Commercial banks have got their Excess Cash Reserves (ECRs) down by a massive 70 per cent or Rs49.324 billion, ostensibly due to a stricter stance on the part of regulators from the central bank. Excess liquidity of the banks contracted to Rs21.140 billion during the week that ended on January 12 from Rs70.464 billion they possessed during the week ranging from December 23 to December 29.
The central bank warns that excess cash holdings by commercial and Islamic banks, which are pocketing handsome amounts through investing massively in the risk-free and heavily-weighted government securities like MTBs, Pakistan Investment Bonds and Ijara Sukuk, adversely impacts smooth functioning of the country’s existing interest rate corridor.
A breakup, reported by SBP, shows that during the week under review cumulative excess cash of the conventional and Shariah-compliant banks decreased to Rs17.002 billion and Rs4.137 billion, respectively.
This depicts a slump of 58.5 per cent and 86 per cent in the ECRs of the conventional and Islamic banks when compared to the previous week that saw these banks holding Rs41.023 and Rs29.442 billion, respectively.
State Bank reported that while conventional banks’ collection, on daily average basis, of excess cash came down from Rs5.860 billion to Rs2.429 billion that of their competitors in Islamic banks shrank phenomenally to Rs591 million from the previous Rs4.206 billion. During the week under review, banks raised additional liquidity to the tune of negative Rs11.241 billion on January 6, 7 and 8, negative Rs7.762 billion on January 9, Rs22.656 billion on January 10, 16.521 billion on January 11 and Rs23.447 billion on January 12. These amounts also include pre-mature encashment that the banks reported to central bank in line with BSD circular no 09 issued by SBP in July 2006.

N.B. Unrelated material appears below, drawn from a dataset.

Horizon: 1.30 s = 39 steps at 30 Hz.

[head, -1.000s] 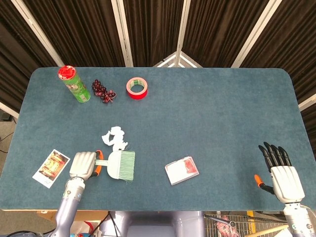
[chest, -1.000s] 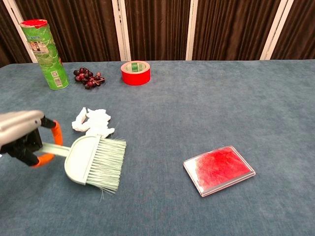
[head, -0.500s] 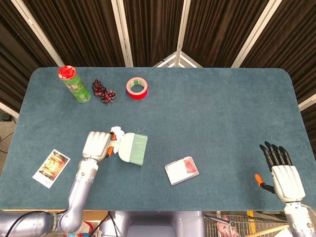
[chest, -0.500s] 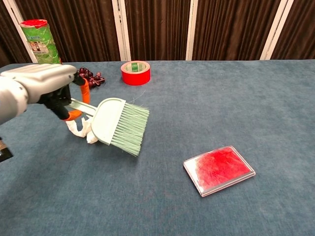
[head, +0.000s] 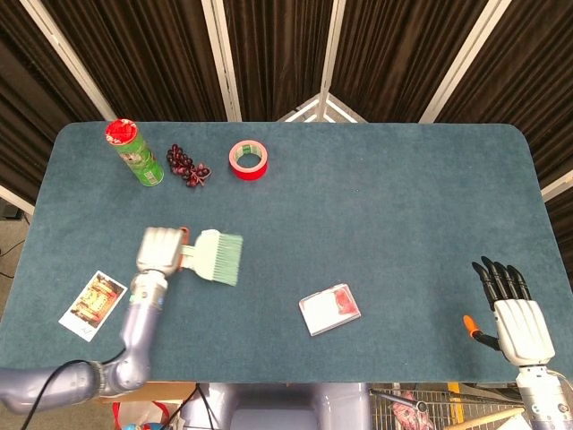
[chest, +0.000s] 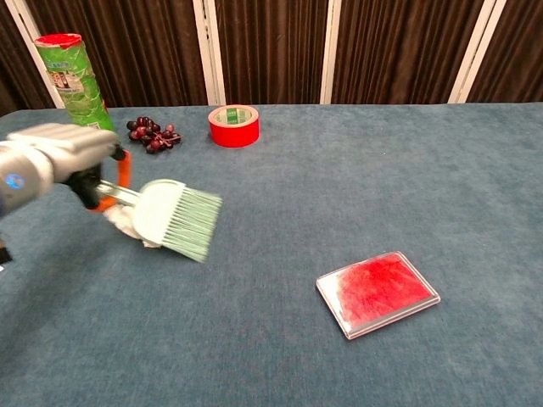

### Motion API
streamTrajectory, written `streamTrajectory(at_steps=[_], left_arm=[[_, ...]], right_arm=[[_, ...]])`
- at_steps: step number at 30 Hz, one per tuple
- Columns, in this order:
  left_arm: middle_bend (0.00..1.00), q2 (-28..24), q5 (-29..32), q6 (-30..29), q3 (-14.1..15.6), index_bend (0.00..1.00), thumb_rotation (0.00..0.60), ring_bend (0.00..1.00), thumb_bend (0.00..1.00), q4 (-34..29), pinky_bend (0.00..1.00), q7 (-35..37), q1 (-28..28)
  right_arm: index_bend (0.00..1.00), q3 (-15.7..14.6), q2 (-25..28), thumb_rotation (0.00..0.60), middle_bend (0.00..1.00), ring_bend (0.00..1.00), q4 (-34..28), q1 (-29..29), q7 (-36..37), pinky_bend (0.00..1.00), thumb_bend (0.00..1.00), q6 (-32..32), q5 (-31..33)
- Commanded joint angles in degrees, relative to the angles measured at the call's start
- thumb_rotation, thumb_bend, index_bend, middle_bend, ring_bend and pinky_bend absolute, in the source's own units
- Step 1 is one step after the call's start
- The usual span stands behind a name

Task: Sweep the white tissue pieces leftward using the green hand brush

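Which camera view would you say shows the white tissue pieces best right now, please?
The chest view: a bit of the white tissue pieces peeks out beneath the green hand brush held by the left hand. In the head view, brush and hand hide them completely.

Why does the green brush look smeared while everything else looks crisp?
Chest view: the green hand brush and left hand are motion-blurred, while the red tape roll and grapes stay sharp. Head view: the brush is only slightly soft; lighting is even, without glare.
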<state>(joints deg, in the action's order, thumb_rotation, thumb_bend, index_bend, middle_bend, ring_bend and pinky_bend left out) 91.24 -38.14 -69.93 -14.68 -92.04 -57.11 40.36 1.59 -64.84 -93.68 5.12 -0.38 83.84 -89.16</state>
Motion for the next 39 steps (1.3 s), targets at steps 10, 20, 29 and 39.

Cautioned by banks’ increasing ECRs, central bank believes that the banks, by sitting on huge excess liquidity reserves, were putting adverse impact on the interest rate corridor in the banking system. “Excess cash reserve not only adversely impacts smooth functioning of the interest rate corridor but it also has implications for the banks’ own liquidity management,” said SBP in a previous statement. The regulator has, therefore, decided to make public on weekly basis the banks’ possession of liquidity that is in excess of the Cash Reserve Requirement (CRR). “To bring more efficiency in the money market operations of banks, State Bank of Pakistan has decided to publish weekly data of Excess Cash Reserves maintained by commercial banks over and above the minimum required CRR,” the bank said. State Bank is also concerned over the country’s growth prospects as the risk-averse banks are extending extensive loans to the funds-starved central and provincial governments instead of lending to the growth-oriented private sector. ECRs is an amount that the banks posses over and above the minimum required CRR.